What the film then does right up until its final few frames is walk a very fine line between ambiguity and objectivity, as we are never quite sure if the quasi-supernatural religious elements of the narrative are really happening or are just the delusions of someone so far disconnected from the rest of the world. When Maud prays to God she experiences what can only be described as sexual ecstasy. We aren't sure if we are led to believe her experience of levitation and religious heights is a legitimate religious experience or the result of an epileptic fit triggered by fireworks. Is the voice of God (which is apparently Mrofydd Clark speaking Welsh, pitched down) a real thing, or is it delusion? These questions become more and more about plot elements absolutely central to the narrative as it develops, lending the film not only a real sense of mystery and tension, but also a deep sense of melancholy. Maud is, to the other characters and to us, a person of real pity, and part of the tension of the film is figuring out if we are meant to either feel sorry for her or be intimidated by her. 

It does a really great job of hinting at the past traumas that inform her life in a way that supplies the emotional backstory while leaving the mystery intact.

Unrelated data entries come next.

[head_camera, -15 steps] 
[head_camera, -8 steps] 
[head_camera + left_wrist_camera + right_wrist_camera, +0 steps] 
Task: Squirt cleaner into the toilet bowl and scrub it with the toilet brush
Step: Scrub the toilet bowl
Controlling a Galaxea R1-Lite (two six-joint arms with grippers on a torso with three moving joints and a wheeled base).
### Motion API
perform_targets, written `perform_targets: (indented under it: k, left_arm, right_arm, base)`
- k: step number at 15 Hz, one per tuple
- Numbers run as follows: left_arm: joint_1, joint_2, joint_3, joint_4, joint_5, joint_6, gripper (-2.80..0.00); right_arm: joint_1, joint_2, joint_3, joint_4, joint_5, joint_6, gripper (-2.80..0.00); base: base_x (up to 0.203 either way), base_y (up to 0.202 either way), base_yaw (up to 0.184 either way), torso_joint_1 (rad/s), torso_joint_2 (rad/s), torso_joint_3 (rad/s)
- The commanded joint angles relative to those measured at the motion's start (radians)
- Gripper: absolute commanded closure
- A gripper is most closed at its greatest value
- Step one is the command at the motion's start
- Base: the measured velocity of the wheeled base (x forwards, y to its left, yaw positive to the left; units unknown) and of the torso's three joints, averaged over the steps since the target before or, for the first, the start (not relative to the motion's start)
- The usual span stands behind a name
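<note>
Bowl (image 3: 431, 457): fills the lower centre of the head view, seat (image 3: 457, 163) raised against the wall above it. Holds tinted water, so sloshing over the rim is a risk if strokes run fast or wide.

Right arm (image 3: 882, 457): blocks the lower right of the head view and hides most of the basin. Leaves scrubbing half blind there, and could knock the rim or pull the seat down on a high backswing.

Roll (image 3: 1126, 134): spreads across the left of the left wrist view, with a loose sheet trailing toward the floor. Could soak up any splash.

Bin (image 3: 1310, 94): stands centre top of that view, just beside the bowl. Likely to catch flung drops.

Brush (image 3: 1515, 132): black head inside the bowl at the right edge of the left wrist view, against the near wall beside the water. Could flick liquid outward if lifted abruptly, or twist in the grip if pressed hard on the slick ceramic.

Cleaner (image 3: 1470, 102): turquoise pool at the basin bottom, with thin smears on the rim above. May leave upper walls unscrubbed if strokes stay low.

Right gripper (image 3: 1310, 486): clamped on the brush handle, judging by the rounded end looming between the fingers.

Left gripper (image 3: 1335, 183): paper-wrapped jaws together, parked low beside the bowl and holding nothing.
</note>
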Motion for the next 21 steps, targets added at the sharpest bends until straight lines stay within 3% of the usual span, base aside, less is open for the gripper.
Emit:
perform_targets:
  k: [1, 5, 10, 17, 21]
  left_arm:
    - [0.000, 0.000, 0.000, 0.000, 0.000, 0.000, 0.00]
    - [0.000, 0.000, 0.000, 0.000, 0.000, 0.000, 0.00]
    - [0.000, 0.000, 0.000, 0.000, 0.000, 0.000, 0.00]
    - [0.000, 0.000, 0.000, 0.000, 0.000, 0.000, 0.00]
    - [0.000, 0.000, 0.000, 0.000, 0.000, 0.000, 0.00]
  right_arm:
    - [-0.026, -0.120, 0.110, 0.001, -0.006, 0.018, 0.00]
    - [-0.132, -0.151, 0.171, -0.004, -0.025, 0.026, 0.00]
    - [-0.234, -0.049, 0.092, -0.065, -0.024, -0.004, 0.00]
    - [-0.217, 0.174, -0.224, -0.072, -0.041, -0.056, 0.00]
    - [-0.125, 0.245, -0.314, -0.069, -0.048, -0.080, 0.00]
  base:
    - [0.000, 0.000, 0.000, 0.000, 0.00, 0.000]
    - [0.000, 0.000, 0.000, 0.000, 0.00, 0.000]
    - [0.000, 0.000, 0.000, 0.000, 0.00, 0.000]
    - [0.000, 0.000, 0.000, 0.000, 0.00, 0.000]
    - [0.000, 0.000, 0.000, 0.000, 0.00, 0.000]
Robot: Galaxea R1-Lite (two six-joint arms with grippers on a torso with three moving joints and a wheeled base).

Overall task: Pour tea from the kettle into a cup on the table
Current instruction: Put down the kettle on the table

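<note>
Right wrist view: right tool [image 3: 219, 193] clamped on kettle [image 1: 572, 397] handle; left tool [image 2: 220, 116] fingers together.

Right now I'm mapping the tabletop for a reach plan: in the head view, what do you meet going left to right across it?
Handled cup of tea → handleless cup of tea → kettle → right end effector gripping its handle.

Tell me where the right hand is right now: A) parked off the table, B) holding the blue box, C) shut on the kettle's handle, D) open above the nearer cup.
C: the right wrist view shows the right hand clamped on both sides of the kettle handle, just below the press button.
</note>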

In terms of narrative, that is all I am going to say, because I really was compelled by my complete lack of knowledge of where this film was going from just about the half way mark. Suffice it to say that I was completely shocked, in awe, and disturbed in a way that I really wasn't expecting. In terms of horror cinema, there are staples; a big, empty house at night, small amounts of wince-inducing injury detail, visual nods to classic possession cinema, and a heroine that feels like she could unravel at any point. Ideas of obsession and blind faith are collided in a way that results in some of the most uncomfortable character moments I've seen in a while, and they elevate what visually is nothing groundbreaking in terms of horror cinema to something really unique and interesting. The score is worth mentioning, too; there are moments when it swells and starts cranking the tension without any visual indication of what we are meant to be wary of, something that pays off more and more as the film continues, creating a real sense of paranoia and tension. 

It's a film that I haven't really stopped thinking about since I saw it the other day, and one that I really want to dissect in terms of its ending. I won't do that here, because I really think that you should just go and see it and dive into the conversation that it will inevitably start between you and whoever you see it with. It's really extraordinary.